Xu Mingtang’s father and his teacher both urged him to pursue a Master’s Degree in Computer Engineering, as the modern scientific age unfolded in China. He attended Beijing University, where he graduated at the top of his class. He then was employed as the Chief Engineer and Project Director at the Software Laboratory of the National Academy of Science of China. But he spent every free moment practicing of ZY Qigong, and in 1988 he founded the Chinese Zhong Yuan Association. A year later he was appointed Associate Professor of the Chinese Research Institute of Human Latent Potentials.

In 1991, Xu Mingtang decided to focus his life on ZY Qigong. He left his prestigious position in China and began teaching in Russia. Within a few years, he was giving seminars on ZY Qigong throughout the former Soviet Union and Eastern Europe. His roster of patients grew exponentially and now includes cultural, business, sports and government elite.
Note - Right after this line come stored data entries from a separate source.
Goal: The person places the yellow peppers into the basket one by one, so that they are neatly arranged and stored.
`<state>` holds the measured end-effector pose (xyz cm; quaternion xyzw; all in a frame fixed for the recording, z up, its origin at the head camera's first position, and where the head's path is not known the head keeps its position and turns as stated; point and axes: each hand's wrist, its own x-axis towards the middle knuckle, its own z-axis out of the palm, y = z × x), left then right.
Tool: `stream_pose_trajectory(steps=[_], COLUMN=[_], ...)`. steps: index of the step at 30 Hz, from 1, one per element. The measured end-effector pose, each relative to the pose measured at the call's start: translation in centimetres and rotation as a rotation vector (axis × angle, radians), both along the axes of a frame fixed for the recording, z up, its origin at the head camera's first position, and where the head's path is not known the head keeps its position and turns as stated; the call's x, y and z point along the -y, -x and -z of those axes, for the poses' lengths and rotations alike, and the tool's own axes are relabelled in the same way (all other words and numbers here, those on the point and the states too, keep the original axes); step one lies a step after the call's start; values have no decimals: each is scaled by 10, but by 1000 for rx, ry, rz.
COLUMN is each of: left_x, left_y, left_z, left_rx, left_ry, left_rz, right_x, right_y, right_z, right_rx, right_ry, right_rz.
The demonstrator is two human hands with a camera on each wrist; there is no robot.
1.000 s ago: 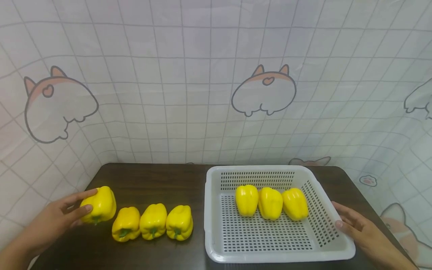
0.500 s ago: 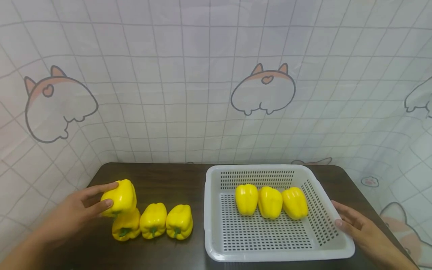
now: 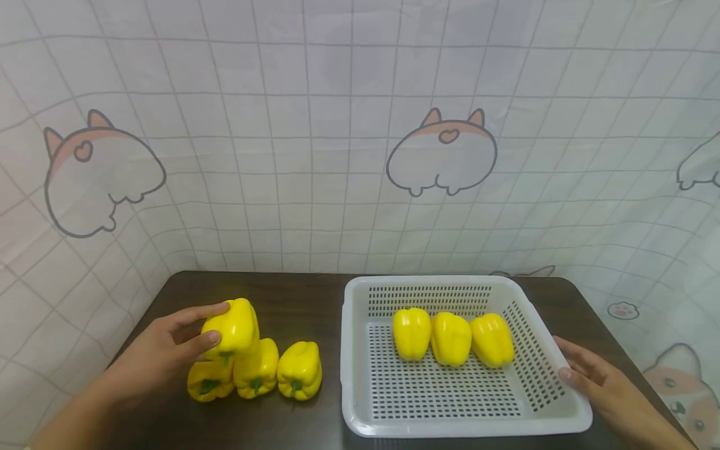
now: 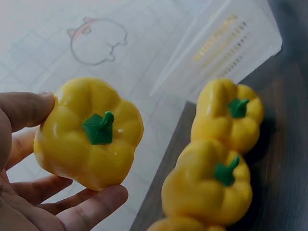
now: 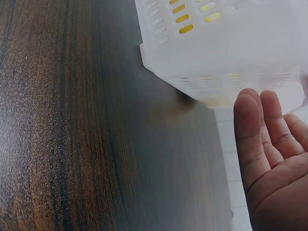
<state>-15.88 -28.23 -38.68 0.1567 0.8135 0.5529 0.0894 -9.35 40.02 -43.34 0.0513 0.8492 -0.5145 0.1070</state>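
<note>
My left hand (image 3: pixel 163 353) holds a yellow bell pepper (image 3: pixel 237 328) between thumb and fingers, raised above the table. Its green stem faces the camera in the left wrist view, where the held pepper (image 4: pixel 91 137) shows whole. Below and behind it in the head view stand three more peppers in a row: the left one (image 3: pixel 208 381), partly covered, the middle one (image 3: pixel 255 375) and the right one (image 3: pixel 299 370). My right hand (image 3: pixel 599 381) is at the right wall of a white plastic basket (image 3: pixel 467 430), its fingers extended against or close to that side in the right wrist view.
Inside the basket, three yellow peppers (image 3: pixel 450 339) lie side by side toward the back. Dark wood-grain table (image 3: pixel 304 297) is under everything. A white grid-patterned cloth (image 3: pixel 315 156) with cartoon animals hangs behind and at both sides.
My left hand has carried its pepper to the right, from beside the row to over the left and middle peppers. The right hand and the basket have stayed in place.
</note>
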Motion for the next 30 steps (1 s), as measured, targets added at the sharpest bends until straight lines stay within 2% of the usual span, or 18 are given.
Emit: stream_pose_trajectory(steps=[5,11,19,21,26,30], left_x=[-16,-37,-64,-69,-81,-89], left_y=[-2,-4,-3,-3,-5,-6], left_z=[-6,-8,-2,-1,-1,-2], left_rx=[20,-71,-121,-134,-104,-99], left_ry=[31,127,43,52,45,22], left_rz=[25,58,158,162,156,186], right_x=[0,1,1,2,2,2], right_y=[-1,-2,-2,-2,-2,-2], right_z=[0,1,1,1,0,0], right_rx=[-7,-15,-12,-4,8,5], right_ry=[4,8,2,0,7,5], right_rz=[-7,5,13,19,25,23])
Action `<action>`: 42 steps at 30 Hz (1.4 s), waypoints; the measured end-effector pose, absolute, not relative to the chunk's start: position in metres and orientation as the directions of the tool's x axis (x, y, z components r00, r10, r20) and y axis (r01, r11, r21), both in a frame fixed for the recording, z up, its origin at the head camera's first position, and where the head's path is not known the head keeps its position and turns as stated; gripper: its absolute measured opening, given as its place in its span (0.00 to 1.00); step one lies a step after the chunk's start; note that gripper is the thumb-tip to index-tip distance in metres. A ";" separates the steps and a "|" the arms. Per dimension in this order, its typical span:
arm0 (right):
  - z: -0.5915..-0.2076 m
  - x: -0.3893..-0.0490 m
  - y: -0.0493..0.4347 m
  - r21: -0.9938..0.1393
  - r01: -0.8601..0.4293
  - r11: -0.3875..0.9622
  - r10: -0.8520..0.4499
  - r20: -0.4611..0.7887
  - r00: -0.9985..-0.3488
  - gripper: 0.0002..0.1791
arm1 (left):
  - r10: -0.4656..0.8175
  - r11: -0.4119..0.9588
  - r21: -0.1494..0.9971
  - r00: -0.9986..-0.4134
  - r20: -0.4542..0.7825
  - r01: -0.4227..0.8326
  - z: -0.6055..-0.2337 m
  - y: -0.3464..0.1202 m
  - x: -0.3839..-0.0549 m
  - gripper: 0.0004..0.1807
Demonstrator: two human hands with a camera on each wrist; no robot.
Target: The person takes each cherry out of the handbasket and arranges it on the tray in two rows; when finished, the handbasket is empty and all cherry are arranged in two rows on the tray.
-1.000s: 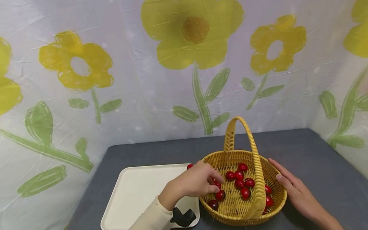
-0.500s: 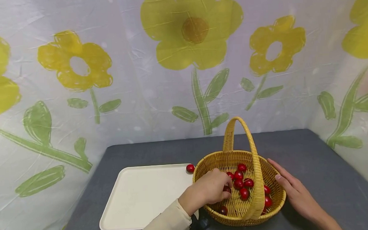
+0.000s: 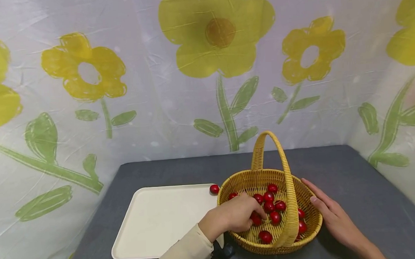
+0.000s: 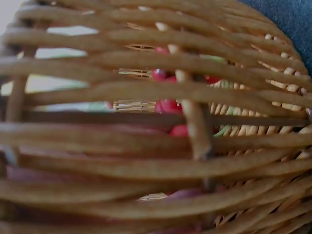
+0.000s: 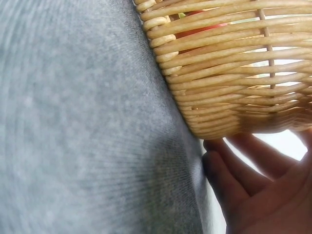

Over the course of the next ten years, Xu Mingtang founded the Kiev Chinese Traditional Medicine Clinic and the Oriental Culture and Medicine Academy at the Ukraine National Academy of Science, which includes degree programs for medical students and health professionals. Prof. Xu is also affiliated with the Laboratory for Human Brain Research and Moscow University. He first published his two-book series, Entering One’s Own Universe—ZY Qigong, in Russian. It has since been translated into Hebrew, German, Czech, and finally English.

In China, Xu Mingtang was awarded a professorship at the Chinese and Western Medical Joint Hospital of the Beijing Chinese Medicine University. Additionally, he is a Board member and Advanced Specialist Consultant of the World Academic Society of Medical Qigong at the Beijing University of Traditional Chinese Medicine.

Today, although he continues to teach seminars and treats patients throughout the world, Xu Mingtang spends most of his time at the Kundawell Institute, which he founded in Beijing in 2009. The institute specializes in researching and treating patients with the most difficult and “untreatable” diseases, using methods of Image Medicine combined with Traditional Chinese Medicine.

Xu Mingtang’s current vision is to establish a North American clinical center which could accommodate patients for extended stays. Treatment protocols would combine hands-on healing, herbal supplements and individualized nutrition programs, as well as personalized ZY Qigong training and practice. Such a facility would also allow for intensive training in Image Medicine and clinical internships for new ZY Qigong healers.